ACBI2 degrades SMARCA2 and SMARCA4 in RKO cells, with DC50s of 1 nM and 32 nM respectively[1].ACBI2 (0.1 nM-1 μM, 4-18 h) rapidly and completely degrades SMARCA2 in two sensitive cell lines (A549 and NCI-H1568)[1].ACBI2 (1 nM-1 μM, 18 h) significantly degrades SMARCA2 with clear selectivity over SMARCA4[1].ACBI2 (0-1 μM; 18 h) dose-dependently degrades SMARCA2 in human whole blood[1].
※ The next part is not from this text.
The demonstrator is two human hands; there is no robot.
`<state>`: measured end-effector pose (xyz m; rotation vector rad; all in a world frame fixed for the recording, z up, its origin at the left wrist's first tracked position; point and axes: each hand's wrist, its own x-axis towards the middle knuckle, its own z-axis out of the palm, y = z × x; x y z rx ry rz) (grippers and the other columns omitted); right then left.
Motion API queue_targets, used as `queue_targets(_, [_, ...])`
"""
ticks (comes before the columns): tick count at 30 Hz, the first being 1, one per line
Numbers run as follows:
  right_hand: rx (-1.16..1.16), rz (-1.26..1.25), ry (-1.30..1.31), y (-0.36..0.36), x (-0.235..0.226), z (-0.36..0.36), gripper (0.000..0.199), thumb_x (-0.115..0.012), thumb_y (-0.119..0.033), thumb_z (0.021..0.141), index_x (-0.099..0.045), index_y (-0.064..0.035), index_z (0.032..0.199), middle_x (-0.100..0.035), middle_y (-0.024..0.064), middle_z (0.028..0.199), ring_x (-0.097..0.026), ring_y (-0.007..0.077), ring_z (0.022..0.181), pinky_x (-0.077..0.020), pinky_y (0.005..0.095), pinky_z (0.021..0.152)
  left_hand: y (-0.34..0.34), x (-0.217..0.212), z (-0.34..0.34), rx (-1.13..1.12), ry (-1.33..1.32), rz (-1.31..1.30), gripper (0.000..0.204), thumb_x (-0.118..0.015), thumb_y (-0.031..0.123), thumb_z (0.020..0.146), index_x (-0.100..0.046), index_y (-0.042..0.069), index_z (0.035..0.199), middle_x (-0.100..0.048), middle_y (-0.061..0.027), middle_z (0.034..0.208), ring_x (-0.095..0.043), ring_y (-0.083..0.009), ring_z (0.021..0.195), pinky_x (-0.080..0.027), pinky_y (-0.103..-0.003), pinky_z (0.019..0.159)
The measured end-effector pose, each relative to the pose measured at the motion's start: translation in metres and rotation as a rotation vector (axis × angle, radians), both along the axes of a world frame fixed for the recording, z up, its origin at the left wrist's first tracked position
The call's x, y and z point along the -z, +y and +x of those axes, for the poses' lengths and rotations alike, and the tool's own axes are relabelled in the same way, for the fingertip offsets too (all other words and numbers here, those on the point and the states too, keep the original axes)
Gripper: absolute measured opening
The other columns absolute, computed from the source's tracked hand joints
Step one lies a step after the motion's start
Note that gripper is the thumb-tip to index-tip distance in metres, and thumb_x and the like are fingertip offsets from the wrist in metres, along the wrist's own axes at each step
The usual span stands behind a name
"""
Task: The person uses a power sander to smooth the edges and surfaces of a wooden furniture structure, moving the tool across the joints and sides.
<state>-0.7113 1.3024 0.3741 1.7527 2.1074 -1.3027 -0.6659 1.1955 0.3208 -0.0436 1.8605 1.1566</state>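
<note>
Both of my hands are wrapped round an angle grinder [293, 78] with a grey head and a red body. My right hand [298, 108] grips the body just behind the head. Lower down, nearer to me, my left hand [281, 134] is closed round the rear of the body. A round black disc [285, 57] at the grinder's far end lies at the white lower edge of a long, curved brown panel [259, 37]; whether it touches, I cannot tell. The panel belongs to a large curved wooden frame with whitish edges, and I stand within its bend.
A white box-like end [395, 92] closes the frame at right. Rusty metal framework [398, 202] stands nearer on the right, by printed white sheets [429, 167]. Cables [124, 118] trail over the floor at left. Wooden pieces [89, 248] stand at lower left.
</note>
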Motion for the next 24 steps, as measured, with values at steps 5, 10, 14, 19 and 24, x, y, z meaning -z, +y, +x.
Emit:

ACBI2 (80 mg/kg, p.o., once daily) significantly inhibits tumor growth in an A549 xenograft mice model[1].ACBI2 (5-100 mg/kg, p.o., tumors collected 24 or 48 h after treatment) dose-dependently degrades tumor SMARCA2 in A549 engrafted tumor bearing mice (IHC staining)[1].ACBI2 (30 mg/kg, p.o., mice) shows oral bioavailability of 22%[1].
References:
[1]. Kofink C, et al. A selective and orally bioavailable VHL-recruiting PROTAC achieves SMARCA2 degradation in vivo. Nat Commun. 2022 Oct 10;13(1):5969.